Your task is to output the listing exactly, leaving every image out.

*** Block opens ***

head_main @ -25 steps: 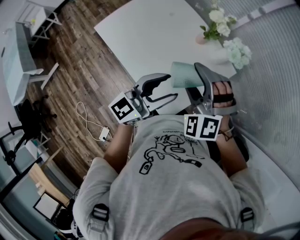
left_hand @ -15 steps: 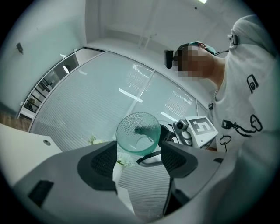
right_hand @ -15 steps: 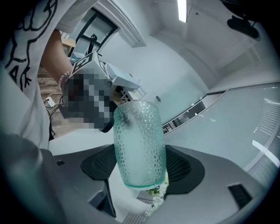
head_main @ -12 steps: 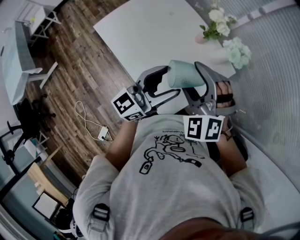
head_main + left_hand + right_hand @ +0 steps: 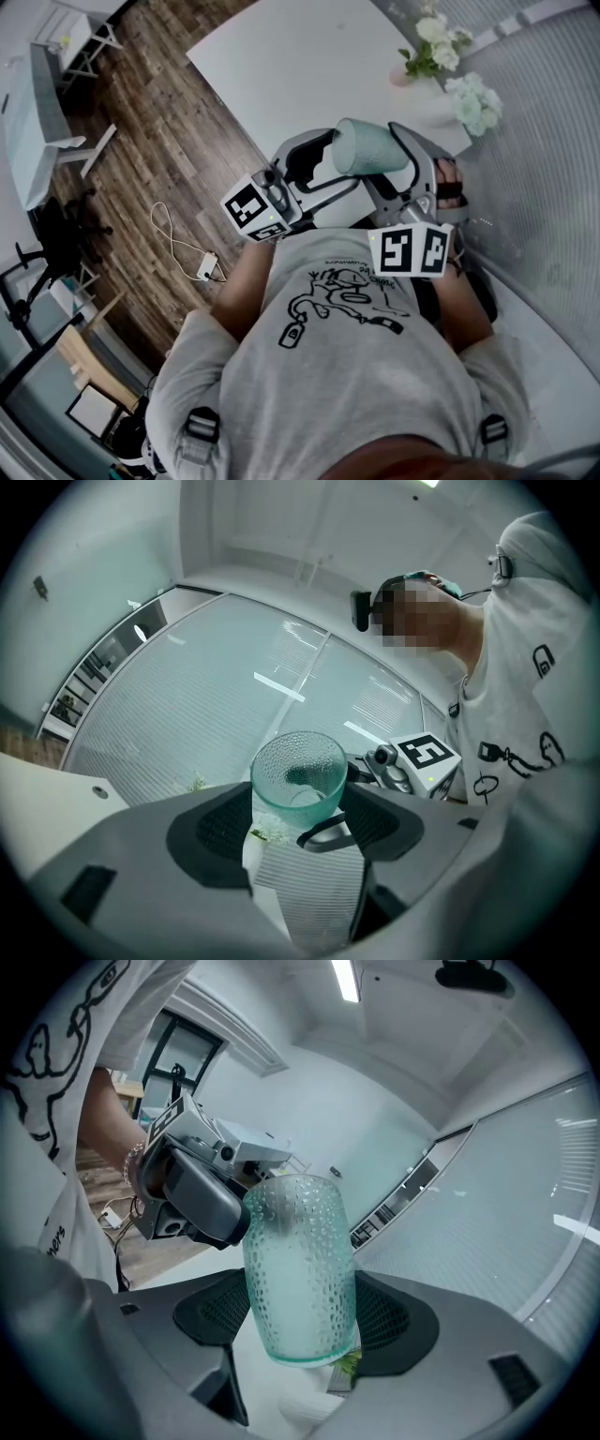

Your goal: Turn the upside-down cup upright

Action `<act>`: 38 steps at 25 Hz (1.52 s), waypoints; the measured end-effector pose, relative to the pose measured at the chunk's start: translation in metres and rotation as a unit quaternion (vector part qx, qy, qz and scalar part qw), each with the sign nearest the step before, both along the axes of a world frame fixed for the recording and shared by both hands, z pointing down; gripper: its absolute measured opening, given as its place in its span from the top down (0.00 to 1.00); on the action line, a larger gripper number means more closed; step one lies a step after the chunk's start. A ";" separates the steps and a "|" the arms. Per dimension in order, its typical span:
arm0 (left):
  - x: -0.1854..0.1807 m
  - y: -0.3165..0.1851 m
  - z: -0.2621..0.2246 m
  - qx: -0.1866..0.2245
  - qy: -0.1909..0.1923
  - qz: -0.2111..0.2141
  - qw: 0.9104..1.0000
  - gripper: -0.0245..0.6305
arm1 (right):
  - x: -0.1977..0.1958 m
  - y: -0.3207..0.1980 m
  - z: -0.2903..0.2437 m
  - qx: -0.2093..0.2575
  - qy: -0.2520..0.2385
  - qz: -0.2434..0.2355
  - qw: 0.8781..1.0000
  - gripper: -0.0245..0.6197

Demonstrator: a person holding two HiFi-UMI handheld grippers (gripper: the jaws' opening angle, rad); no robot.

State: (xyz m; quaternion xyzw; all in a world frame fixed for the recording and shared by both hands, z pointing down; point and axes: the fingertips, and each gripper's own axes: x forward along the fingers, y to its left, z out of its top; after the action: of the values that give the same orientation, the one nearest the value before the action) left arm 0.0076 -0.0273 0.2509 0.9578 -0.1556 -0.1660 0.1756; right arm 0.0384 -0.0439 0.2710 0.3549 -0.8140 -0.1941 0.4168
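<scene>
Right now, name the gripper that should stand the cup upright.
Right. The right gripper is shut on the cup; the left gripper has just been opening, cup loose between its jaws.

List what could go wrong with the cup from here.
1. The cup hangs in the air, clamped only by the right gripper. A slip on the dimpled glass would likely drop it.
2. The left gripper has just been opening its jaws, with the cup's mouth end between their tips but not gripped. A mistimed handover could leave the cup unsupported.
</scene>
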 end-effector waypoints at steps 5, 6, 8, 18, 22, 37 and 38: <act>-0.001 0.001 -0.003 0.006 -0.004 -0.001 1.000 0.50 | -0.002 0.002 0.002 -0.024 -0.036 0.000 0.999 0.42; -0.002 0.002 -0.004 0.008 -0.005 -0.002 1.000 0.50 | -0.003 0.003 0.002 -0.029 -0.046 0.000 0.999 0.42; -0.002 0.003 -0.007 0.013 -0.008 -0.002 1.000 0.50 | -0.005 0.004 0.002 -0.040 -0.065 0.000 0.997 0.42; 0.000 0.004 -0.011 0.032 -0.024 -0.001 0.999 0.49 | -0.011 0.007 0.012 -0.086 -0.166 -0.006 0.982 0.42; 0.002 0.006 -0.010 0.039 -0.034 0.003 0.999 0.49 | -0.015 0.011 0.018 -0.113 -0.209 -0.015 0.971 0.42; 0.006 0.007 -0.010 0.052 -0.066 0.012 0.996 0.48 | -0.026 0.012 0.024 -0.187 -0.339 -0.029 0.921 0.42; 0.006 0.006 -0.011 0.054 -0.069 0.012 0.996 0.48 | -0.027 0.012 0.024 -0.192 -0.346 -0.031 0.918 0.42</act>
State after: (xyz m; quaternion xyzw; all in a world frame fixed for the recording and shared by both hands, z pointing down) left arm 0.0135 -0.0209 0.2400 0.9768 -0.1467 -0.1056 0.1146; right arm 0.0110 -0.0323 0.2952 0.2880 -0.9396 0.0878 0.1629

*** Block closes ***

:: Response ::
head_main @ -25 steps: 
left_hand @ -15 steps: 
right_hand @ -15 steps: 
head_main @ -12 steps: 
head_main + left_hand + right_hand @ +0 steps: 

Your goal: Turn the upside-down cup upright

Action `<act>`: 38 steps at 25 Hz (1.52 s), waypoints; the measured end-effector pose, relative to the pose measured at the chunk's start: translation in metres and rotation as a unit quaternion (vector part qx, qy, qz and scalar part qw), each with the sign nearest the step before, both along the axes of a world frame fixed for the recording and shared by both hands, z pointing down; gripper: its absolute measured opening, given as its place in its span from the top down (0.00 to 1.00); on the action line, a larger gripper number means more closed; step one lies a step after the chunk's start. A ";" separates the steps and a "|" the arms. Per dimension in order, its typical span:
arm0 (left):
  - x: -0.1854..0.1807 m
  - y: -0.3165..0.1851 m
  - z: -0.2621..0.2246 m
  - qx: -0.1866..0.2245
  - qy: -0.1909..0.1923
  - qz: -0.2111..0.2141
  - qw: 0.9104..1.0000
  - gripper: -0.0245..0.6305
arm1 (right):
  - x: -0.1977..0.1958 m
  - y: -0.3207..0.1980 m
  - z: -0.2903..0.2437 m
  - qx: -0.2093..0.2575
  - qy: -0.2520..0.2385
  - qz: -0.2434..0.2355
  - qw: 0.8781..1.0000
  - gripper: -0.0245..0.6197

Demonstrator: a person holding two HiFi-UMI handheld grippers (gripper: the jaws' opening angle, rad); no robot.

State: (xyz m; quaternion xyzw; all in a world frame fixed for the recording and shared by both hands, z pointing down; point and axes: the fingertips, and each gripper's own axes: x forward along the fingers, y to its left, z out of its top; after the action: of the values that give the same orientation, the one nearest the value before the action) left arm 0.0076 -0.0273 0.2509 0.9578 -0.1556 -0.1660 0.1756; right arm 0.0384 -0.0439 0.2710 0.3549 -0.8140 -0.1941 0.4168
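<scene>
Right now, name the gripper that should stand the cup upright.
Right. The right gripper is shut on the cup; the left gripper has just been opening, cup loose between its jaws.

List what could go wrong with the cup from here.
1. The cup hangs in the air, clamped only by the right gripper. A slip on the dimpled glass would likely drop it.
2. The left gripper has just been opening its jaws, with the cup's mouth end between their tips but not gripped. A mistimed handover could leave the cup unsupported.
</scene>
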 end-effector waypoints at steps 5, 6, 8, 18, 22, 37 and 38: <act>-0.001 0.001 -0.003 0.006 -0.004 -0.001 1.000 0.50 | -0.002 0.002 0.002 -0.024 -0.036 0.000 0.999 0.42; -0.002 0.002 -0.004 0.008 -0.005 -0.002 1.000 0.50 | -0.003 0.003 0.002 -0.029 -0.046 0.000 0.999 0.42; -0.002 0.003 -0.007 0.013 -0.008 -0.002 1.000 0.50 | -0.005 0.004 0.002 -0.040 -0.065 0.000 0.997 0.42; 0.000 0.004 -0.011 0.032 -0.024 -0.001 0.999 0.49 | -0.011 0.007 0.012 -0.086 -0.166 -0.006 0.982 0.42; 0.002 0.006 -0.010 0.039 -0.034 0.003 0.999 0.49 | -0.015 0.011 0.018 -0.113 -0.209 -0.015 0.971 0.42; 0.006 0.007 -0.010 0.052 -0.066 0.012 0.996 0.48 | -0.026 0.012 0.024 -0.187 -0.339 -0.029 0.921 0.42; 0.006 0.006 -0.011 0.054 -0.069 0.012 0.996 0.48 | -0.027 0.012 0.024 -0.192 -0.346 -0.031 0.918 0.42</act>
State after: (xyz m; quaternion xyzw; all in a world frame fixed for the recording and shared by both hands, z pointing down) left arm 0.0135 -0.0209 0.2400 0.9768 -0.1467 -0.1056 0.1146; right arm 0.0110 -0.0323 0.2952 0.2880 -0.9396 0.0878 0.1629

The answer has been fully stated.